Leave the pictures out. Return the rest of the listing below exactly.

### Supplied information
=== Section Start ===

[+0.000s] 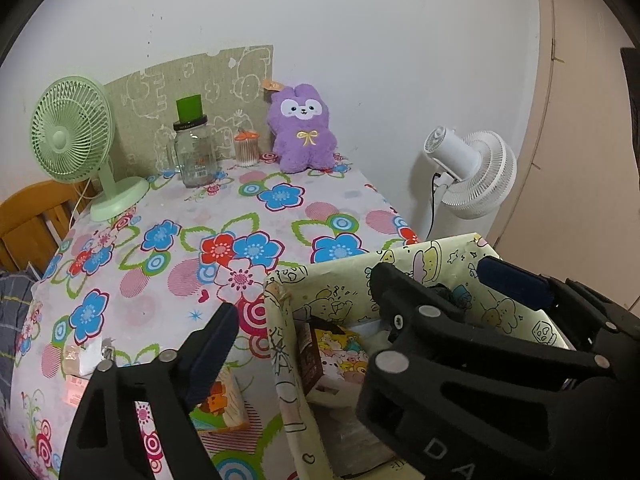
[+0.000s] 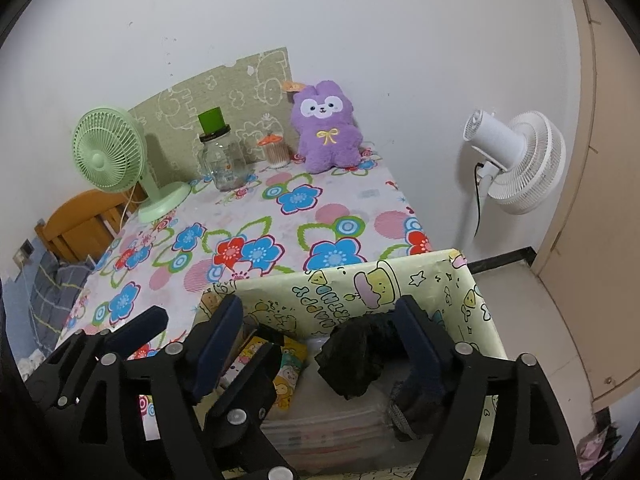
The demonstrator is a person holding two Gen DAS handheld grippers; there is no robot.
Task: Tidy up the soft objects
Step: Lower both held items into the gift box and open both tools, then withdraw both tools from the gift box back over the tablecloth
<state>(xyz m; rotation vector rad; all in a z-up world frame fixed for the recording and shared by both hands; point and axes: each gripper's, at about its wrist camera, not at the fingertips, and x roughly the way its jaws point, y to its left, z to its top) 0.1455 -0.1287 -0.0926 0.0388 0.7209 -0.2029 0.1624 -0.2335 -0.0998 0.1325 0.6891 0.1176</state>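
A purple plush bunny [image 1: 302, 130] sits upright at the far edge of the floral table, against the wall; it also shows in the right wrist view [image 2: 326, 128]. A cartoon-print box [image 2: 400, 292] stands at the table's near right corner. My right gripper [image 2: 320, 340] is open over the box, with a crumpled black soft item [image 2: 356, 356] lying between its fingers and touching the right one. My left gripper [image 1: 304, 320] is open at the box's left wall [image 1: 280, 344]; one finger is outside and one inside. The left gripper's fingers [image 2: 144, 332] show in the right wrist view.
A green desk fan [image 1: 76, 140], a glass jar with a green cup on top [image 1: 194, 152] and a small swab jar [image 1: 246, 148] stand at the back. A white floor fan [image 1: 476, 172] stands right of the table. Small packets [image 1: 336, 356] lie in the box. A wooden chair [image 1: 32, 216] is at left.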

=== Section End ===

### Written solution
[+0.000s] 
[+0.000s] 
The demonstrator is a person holding two Gen DAS handheld grippers; there is no robot.
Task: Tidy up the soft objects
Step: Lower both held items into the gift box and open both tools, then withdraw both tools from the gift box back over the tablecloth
<state>(xyz m; rotation vector rad; all in a z-up world frame fixed for the recording and shared by both hands; point and axes: each gripper's, at about its wrist camera, not at the fingertips, and x roughly the way its jaws point, y to its left, z to its top) 0.1455 -0.1287 -0.0926 0.0388 0.7209 -0.2029 0.1624 -0.2335 -0.0998 0.1325 0.6891 0.1176</state>
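A purple plush bunny [image 1: 302, 130] sits upright at the far edge of the floral table, against the wall; it also shows in the right wrist view [image 2: 326, 128]. A cartoon-print box [image 2: 400, 292] stands at the table's near right corner. My right gripper [image 2: 320, 340] is open over the box, with a crumpled black soft item [image 2: 356, 356] lying between its fingers and touching the right one. My left gripper [image 1: 304, 320] is open at the box's left wall [image 1: 280, 344]; one finger is outside and one inside. The left gripper's fingers [image 2: 144, 332] show in the right wrist view.
A green desk fan [image 1: 76, 140], a glass jar with a green cup on top [image 1: 194, 152] and a small swab jar [image 1: 246, 148] stand at the back. A white floor fan [image 1: 476, 172] stands right of the table. Small packets [image 1: 336, 356] lie in the box. A wooden chair [image 1: 32, 216] is at left.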

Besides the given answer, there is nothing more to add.